At the site in Maastricht, limestone (marl) is extracted from the 135-hectare quarry and burnt in a kiln to make clinker, which is then ground into cement.
The ENCI company, the City of Maastricht and the Province of Limburg have agreed on the termination of the limestone quarrying in 2018 and the future development of the area from 2010 onward. The quarry will be transformed into different zones for the countryside and recreation, including 60 hectares of natural biotopes. In October 2010, ENCI already transferred the ownership of several smaller parts of the area to the nature conservation organization Natuurmonumenten.
The whole surrounding of the quarry is an official nature protected area and appointed as Nature 2000 area.
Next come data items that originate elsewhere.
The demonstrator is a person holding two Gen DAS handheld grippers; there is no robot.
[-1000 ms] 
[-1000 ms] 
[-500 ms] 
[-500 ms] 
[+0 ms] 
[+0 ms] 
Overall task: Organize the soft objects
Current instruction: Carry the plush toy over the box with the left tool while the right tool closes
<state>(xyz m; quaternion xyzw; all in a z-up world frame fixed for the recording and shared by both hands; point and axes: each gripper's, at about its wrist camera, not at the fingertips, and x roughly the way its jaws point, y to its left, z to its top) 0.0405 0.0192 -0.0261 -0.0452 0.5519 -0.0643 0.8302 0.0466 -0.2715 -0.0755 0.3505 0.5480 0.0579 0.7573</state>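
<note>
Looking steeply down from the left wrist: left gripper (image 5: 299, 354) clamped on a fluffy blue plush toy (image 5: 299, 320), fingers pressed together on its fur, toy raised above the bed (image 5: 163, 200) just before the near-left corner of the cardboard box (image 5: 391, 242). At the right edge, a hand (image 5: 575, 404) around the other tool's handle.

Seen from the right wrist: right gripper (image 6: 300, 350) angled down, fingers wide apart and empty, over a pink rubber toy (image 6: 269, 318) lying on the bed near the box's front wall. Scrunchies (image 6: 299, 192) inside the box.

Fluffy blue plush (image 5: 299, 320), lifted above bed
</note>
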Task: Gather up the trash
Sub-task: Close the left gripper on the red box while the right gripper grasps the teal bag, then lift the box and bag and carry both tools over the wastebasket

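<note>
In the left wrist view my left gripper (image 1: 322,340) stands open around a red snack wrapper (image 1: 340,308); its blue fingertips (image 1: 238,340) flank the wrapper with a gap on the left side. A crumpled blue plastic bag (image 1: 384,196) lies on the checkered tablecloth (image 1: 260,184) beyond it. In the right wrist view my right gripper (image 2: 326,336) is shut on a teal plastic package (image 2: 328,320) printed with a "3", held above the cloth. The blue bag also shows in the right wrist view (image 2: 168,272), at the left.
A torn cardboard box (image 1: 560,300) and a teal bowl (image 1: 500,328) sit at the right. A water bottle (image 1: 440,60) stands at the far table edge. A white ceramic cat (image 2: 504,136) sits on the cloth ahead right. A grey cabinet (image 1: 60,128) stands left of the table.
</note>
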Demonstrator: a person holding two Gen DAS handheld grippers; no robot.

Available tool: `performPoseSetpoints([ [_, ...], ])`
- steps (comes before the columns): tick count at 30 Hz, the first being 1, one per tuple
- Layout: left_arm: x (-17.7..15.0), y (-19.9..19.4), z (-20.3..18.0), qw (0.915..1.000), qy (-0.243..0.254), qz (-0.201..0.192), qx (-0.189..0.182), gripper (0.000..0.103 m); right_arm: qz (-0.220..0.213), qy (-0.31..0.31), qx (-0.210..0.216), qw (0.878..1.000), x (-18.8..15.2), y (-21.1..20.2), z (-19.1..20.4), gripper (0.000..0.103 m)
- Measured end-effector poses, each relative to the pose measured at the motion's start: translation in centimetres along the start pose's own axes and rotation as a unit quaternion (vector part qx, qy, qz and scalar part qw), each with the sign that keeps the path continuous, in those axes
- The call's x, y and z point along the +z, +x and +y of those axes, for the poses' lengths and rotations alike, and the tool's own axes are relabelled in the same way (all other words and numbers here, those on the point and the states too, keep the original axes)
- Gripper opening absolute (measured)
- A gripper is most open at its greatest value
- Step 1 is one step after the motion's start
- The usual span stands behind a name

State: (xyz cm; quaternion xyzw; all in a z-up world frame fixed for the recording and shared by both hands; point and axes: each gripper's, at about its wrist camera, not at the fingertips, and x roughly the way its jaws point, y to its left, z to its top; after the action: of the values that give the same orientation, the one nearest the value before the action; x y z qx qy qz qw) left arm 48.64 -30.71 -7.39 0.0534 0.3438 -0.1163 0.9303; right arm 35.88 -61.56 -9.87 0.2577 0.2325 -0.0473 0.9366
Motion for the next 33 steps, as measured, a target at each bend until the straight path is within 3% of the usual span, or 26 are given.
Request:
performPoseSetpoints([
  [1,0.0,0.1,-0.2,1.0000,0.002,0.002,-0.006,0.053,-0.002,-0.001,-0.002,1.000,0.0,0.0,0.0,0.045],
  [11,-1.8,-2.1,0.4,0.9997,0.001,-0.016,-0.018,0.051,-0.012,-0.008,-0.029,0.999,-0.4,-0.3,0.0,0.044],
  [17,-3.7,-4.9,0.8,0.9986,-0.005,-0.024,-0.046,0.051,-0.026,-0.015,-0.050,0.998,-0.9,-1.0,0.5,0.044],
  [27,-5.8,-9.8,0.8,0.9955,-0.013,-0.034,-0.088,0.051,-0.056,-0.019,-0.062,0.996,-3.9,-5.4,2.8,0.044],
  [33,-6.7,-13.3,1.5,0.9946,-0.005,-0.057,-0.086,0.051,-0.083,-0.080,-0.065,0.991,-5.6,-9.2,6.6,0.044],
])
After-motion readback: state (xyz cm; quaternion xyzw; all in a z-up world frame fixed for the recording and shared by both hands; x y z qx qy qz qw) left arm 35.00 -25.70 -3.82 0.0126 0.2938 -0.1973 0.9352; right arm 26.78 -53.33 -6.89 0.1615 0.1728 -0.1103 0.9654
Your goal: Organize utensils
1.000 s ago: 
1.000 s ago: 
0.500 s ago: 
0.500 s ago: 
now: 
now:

The quarry includes at first a wide range of wet biotopes of very high quality, some of which are uncommon, especially in the Netherlands.: springs on rocky walls, small puddles on chalk, puddles and lakes with nice reed-beds, shores with rushs and with Bidens tripartite. 24 species of Dragonflies were recently inventoried there, but 28 were already observed there by diverse observers. Some are registered on the Dutch red list.
This quarry also have nice fallow lands on limestone, sands and gravels of ancient beds of the Maas river. The vegetations found are from practically naked grounds until afforestation, including calcic vegetations and agricultural fallow lands. Some highly endangered butterflies for the Netherlands where already found there, like Erynis tages.